The opinion of the court was delivered by: BUA



 On April 17, 1989, plaintiff filed the instant action claiming that defendant denied him the property right embodied in Chapter 70, Section 91 of Illinois Revised Statutes without affording him due process of law as required by the Fourteenth Amendment to the United States Constitution. The parties agreed to a bench trial, which was held on May 4 and 5. Having heard and considered all of the evidence presented at trial, the court hereby makes the following findings of fact and conclusions of law pursuant to Fed. R. Civ. P. 52(a).


 1. Plaintiff Lawrence Cholewin has been employed as a police officer by the defendant City of Evanston ("Evanston"), a municipality, since 1977. (Tr. 32.)

 2. At about 10:00 a.m. on Sunday, September 4, 1988, while Cholewin was on duty as an Evanston police officer, he responded to a police call complaining of a possible burglary at the premises of 2100 Greenleaf in Evanston. (Tr. 32, 33.) The complaining call was placed by the owner, Jay Collier, who runs a furniture delivery service and self-storage company at the premises. (Tr. 13-14.)

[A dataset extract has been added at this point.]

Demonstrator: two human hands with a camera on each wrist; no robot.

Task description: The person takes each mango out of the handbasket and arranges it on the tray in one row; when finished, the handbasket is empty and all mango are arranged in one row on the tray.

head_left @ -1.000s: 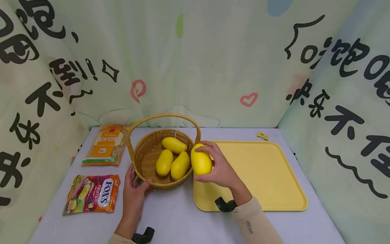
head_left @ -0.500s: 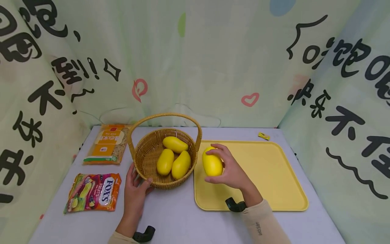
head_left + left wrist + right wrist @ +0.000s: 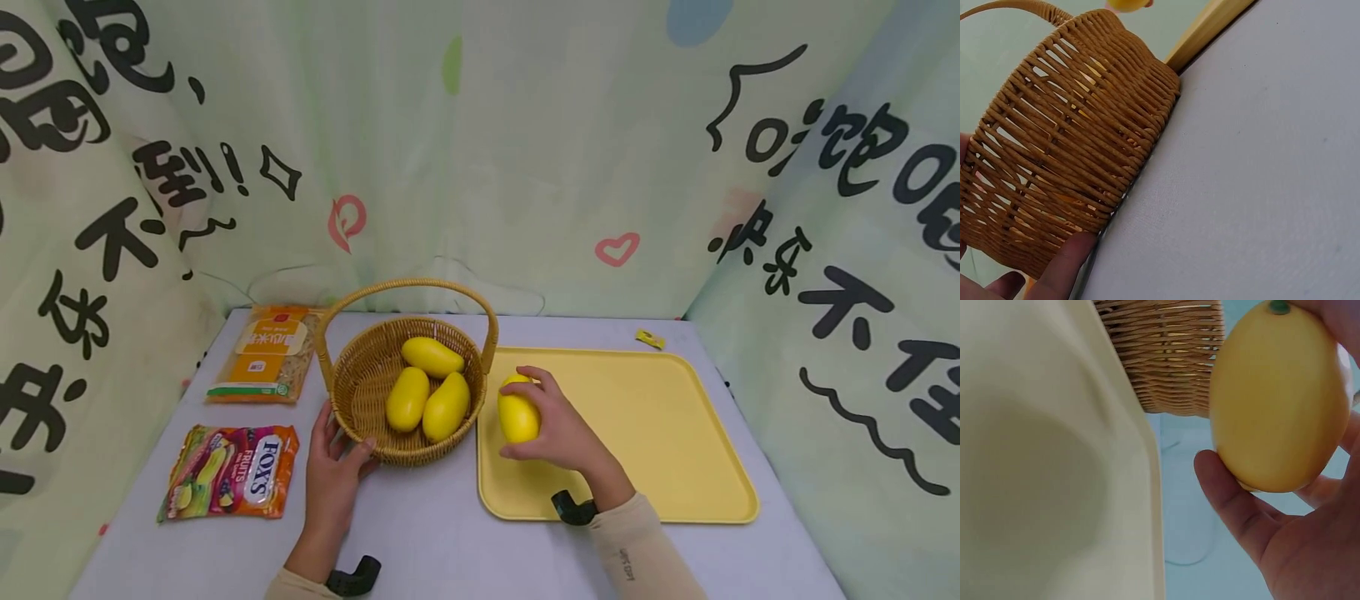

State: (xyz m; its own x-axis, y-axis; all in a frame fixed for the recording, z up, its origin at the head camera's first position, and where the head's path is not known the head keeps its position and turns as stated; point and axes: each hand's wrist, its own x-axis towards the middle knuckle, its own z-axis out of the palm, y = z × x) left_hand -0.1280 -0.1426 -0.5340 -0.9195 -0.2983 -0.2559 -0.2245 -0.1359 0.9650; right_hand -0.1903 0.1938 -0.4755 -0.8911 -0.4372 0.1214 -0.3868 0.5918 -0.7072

 3. When Officer Cholewin arrived at the scene, two other Evanston policemen, Officer Chuck Perry and Officer Siripong Sricharmorn, a/k/a Officer Lek (Tr. 202.), were already there. (Tr. 16, 32, 150, 197.)

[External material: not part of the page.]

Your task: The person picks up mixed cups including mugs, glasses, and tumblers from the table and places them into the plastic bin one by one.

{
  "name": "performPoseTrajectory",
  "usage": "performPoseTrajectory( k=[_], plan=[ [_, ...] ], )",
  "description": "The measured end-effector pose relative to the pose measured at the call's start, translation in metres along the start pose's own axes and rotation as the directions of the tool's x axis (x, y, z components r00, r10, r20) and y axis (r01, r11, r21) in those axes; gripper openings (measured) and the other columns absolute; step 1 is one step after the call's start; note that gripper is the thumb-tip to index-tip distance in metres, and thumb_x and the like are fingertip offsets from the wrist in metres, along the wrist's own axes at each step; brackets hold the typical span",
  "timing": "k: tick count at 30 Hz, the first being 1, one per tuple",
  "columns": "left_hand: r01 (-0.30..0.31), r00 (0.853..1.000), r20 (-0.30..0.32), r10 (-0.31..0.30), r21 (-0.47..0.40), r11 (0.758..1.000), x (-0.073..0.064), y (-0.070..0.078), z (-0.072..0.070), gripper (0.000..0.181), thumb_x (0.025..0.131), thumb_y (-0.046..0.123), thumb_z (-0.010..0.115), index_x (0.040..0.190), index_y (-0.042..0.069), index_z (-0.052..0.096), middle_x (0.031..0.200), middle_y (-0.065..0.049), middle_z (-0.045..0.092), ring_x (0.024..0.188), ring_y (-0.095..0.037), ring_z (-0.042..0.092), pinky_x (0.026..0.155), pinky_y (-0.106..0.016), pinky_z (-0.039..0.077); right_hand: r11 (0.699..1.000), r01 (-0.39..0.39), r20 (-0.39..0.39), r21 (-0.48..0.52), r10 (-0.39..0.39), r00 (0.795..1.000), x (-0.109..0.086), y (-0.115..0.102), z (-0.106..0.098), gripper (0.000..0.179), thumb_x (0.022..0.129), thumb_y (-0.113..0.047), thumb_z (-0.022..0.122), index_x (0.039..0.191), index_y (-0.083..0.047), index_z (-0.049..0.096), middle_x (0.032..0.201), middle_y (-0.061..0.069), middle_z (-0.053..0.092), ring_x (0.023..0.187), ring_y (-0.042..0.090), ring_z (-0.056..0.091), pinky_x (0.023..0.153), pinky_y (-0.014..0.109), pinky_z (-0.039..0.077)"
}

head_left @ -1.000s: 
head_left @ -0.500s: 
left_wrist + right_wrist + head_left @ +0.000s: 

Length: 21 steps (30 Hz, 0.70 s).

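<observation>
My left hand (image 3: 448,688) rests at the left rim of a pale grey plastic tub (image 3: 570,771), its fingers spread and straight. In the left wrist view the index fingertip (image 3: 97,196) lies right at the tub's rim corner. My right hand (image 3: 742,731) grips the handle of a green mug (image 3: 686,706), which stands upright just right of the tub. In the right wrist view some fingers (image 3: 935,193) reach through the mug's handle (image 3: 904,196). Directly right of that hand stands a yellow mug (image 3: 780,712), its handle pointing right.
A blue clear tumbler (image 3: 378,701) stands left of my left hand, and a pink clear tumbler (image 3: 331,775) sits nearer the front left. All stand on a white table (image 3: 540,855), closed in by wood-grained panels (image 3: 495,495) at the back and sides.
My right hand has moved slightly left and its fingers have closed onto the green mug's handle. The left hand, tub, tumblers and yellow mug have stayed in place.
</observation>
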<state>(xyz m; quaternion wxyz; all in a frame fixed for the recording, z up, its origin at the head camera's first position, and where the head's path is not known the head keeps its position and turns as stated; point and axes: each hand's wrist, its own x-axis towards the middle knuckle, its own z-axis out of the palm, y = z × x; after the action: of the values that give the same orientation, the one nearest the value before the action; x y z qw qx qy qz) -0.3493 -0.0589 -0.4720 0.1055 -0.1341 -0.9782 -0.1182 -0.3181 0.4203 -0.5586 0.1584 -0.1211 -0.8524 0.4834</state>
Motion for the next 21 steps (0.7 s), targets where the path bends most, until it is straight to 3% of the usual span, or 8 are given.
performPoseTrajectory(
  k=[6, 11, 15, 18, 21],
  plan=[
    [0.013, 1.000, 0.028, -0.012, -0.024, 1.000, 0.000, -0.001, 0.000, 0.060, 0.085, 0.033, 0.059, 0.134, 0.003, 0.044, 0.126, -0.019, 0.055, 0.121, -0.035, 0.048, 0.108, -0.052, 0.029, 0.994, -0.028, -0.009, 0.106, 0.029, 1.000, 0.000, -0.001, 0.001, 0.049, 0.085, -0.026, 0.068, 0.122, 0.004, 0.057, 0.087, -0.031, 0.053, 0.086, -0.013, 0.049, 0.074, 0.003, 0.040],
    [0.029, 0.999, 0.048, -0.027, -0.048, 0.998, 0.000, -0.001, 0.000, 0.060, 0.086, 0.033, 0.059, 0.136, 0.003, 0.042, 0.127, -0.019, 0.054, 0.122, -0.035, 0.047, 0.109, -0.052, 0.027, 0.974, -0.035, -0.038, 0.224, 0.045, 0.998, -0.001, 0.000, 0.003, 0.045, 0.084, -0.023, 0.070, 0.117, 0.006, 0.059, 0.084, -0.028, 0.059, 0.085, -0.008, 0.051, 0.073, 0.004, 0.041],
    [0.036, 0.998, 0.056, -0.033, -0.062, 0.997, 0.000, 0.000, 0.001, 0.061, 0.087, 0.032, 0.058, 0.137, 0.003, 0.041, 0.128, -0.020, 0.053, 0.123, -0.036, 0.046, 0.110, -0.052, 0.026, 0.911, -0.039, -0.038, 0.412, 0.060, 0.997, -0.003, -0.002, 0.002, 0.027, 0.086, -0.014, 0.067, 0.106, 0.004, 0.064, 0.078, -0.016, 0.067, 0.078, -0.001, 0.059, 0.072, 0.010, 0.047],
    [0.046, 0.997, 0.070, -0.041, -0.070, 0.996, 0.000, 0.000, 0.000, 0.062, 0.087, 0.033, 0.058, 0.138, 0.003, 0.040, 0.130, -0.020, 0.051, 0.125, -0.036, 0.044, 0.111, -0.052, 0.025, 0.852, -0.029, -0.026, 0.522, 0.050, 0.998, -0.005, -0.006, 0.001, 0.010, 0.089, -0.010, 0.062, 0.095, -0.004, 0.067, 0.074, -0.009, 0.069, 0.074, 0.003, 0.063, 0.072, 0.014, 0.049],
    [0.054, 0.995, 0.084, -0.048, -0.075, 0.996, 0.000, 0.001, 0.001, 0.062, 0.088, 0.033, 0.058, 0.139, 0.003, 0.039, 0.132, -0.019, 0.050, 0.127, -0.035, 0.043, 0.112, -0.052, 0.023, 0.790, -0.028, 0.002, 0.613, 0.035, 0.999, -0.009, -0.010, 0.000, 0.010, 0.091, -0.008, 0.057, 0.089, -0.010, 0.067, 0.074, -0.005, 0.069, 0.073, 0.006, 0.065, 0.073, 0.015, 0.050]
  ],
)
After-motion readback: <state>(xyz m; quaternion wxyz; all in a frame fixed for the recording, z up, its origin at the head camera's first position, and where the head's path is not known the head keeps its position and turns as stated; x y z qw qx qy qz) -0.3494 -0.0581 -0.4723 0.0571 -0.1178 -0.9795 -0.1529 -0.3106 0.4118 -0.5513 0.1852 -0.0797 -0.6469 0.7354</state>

 4. Officer Cholewin learned that Collier and Officer Sricharmorn had observed a man running from one of the boats parked in Collier's fenced-in yard. (Tr. 13-14, 16, 34, 196.) The man ran into a large patch of weeds located on the southwest portion of Collier's property. (Tr. 16, 34, 196.) The weeds were thick and were approximately six feet high, making it difficult to see the intruder. (Tr. 16, 155, 196-197.) Officers Perry and Sricharmorn had attempted to follow the intruder but, after venturing a short distance into the weeds, Officer Sricharmorn was bothered by allergies and Officer Perry determined that the weeds were too dense to get through. (Tr. 155, 197.)

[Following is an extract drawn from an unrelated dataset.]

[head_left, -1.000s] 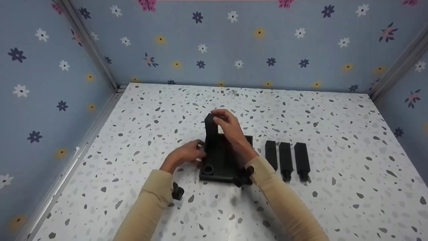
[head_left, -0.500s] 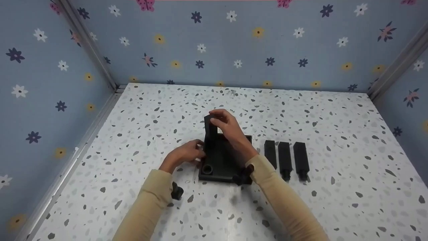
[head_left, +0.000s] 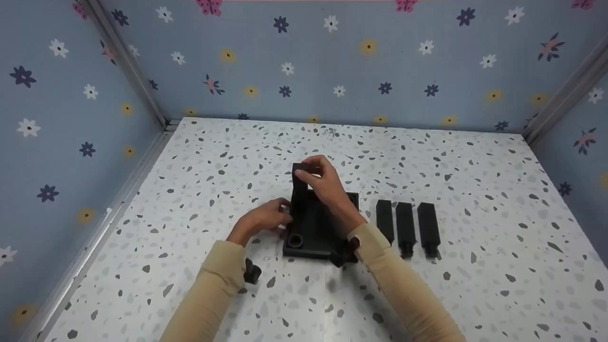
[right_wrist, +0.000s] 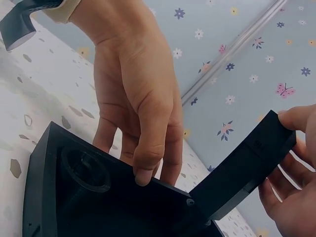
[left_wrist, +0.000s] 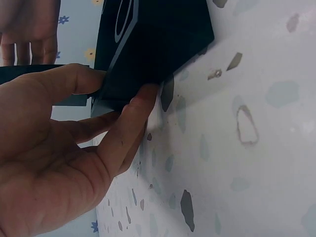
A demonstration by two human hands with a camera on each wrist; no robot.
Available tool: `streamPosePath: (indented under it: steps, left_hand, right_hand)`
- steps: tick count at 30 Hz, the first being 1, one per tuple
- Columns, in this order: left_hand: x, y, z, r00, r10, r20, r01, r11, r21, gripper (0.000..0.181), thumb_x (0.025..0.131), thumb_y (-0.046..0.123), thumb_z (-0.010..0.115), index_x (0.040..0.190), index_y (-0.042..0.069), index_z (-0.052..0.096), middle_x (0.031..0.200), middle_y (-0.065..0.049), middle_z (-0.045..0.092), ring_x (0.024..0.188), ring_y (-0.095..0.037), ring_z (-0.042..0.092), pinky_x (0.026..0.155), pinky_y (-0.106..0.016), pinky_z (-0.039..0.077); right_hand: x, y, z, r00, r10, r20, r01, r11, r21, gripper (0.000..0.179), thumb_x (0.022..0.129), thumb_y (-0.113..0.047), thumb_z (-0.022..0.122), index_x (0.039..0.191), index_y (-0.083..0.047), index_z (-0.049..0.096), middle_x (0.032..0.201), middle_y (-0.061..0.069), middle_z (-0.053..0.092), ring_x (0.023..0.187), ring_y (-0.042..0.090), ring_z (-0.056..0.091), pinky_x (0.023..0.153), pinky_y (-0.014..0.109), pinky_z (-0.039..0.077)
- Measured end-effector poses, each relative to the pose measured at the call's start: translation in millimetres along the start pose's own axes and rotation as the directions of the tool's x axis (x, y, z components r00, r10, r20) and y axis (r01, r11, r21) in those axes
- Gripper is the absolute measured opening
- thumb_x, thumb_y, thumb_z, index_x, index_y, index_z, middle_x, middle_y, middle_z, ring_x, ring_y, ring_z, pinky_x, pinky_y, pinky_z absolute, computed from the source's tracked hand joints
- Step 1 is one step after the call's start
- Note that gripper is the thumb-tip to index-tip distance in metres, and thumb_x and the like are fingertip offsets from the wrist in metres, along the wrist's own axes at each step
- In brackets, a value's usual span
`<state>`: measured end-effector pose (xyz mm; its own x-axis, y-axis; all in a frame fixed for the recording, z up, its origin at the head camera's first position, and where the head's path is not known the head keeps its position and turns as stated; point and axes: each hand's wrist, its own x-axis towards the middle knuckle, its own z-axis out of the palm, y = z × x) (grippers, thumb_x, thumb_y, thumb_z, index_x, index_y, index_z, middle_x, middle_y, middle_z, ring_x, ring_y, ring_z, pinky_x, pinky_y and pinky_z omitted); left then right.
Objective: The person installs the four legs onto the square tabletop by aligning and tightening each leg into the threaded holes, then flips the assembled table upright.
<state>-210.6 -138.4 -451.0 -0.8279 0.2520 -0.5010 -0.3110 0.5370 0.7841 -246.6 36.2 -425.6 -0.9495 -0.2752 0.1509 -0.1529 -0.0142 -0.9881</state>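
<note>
A square black tabletop (head_left: 313,221) lies underside up, with a raised rim and a round socket (head_left: 295,241) at its near left corner. At the far left corner a black square table leg (head_left: 299,187) stands upright. My right hand (head_left: 327,183) pinches the top of this leg between thumb and fingers. My left hand (head_left: 265,217) grips the tabletop's left rim, thumb over the edge (left_wrist: 111,74) and fingers against the outer side. In the right wrist view the foot of the leg (right_wrist: 242,173) meets the corner; its end there is hidden.
To the right lie three more black legs (head_left: 405,223), side by side, with threaded stubs showing on two of them. Flower-patterned walls (head_left: 332,61) enclose the speckled white table (head_left: 498,213) at the back and sides.
The upright leg has turned about its own length, a flat face now showing where a corner edge was. My right thumb has moved slightly left with it; my left hand keeps its place.
</note>
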Motion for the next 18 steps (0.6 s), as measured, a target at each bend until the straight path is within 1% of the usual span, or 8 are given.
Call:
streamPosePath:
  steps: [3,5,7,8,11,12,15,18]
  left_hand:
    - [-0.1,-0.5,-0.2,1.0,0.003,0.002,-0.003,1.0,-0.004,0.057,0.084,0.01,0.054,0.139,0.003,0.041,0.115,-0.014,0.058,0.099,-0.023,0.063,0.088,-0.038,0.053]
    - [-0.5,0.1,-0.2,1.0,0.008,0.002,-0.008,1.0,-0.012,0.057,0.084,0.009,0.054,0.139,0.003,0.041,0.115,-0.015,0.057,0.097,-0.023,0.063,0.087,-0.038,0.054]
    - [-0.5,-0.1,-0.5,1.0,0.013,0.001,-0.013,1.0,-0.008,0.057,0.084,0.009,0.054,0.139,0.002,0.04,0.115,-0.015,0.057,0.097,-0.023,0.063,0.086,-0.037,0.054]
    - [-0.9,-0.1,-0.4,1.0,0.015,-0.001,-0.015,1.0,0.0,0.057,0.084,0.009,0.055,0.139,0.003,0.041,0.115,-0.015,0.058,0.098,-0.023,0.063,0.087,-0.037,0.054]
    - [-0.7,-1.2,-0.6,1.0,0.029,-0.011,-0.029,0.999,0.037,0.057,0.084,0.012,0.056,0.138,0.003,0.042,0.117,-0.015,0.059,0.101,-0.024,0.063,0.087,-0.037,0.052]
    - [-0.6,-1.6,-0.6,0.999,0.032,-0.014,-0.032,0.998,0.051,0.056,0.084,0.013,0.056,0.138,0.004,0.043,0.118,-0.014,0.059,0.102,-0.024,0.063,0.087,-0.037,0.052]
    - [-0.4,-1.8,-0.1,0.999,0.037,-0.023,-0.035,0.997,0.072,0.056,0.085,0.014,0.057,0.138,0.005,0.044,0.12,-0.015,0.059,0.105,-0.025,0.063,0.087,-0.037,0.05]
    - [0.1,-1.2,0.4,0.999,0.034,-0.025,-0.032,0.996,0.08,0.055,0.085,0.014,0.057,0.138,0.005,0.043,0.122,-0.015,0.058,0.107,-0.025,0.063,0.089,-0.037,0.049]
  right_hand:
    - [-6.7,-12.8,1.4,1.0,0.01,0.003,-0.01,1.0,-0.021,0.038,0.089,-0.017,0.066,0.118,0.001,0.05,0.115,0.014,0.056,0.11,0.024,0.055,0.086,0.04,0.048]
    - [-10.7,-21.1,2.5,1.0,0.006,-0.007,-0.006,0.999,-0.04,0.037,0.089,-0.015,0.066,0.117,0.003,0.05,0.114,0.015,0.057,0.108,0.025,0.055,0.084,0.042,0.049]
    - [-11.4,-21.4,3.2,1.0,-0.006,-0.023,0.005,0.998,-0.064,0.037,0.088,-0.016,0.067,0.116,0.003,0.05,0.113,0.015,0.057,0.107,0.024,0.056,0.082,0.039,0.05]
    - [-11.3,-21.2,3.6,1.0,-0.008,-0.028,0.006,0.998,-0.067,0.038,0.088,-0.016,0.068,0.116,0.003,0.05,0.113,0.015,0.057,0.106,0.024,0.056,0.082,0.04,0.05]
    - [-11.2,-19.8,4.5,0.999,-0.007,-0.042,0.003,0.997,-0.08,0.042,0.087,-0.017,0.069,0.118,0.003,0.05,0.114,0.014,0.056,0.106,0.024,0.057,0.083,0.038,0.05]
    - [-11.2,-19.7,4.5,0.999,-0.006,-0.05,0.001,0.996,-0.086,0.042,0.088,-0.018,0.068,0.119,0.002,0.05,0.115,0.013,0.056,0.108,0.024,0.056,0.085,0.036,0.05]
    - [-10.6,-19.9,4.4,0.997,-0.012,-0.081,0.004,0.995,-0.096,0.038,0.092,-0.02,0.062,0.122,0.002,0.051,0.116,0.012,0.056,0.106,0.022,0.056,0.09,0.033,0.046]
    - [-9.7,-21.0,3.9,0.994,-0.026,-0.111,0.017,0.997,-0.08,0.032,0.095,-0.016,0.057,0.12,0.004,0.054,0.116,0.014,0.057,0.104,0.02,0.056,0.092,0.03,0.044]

 5. When Officer Cholewin arrived, the three policemen and Collier guarded the weeded area and discussed their next step in attempting to apprehend the intruder. (Tr. 16, 34, 156.) Collier, whose van was parked five to ten yards away from where the group was standing, offered to drive his van into the weeded area. (Tr. 16-17, 35, 156.)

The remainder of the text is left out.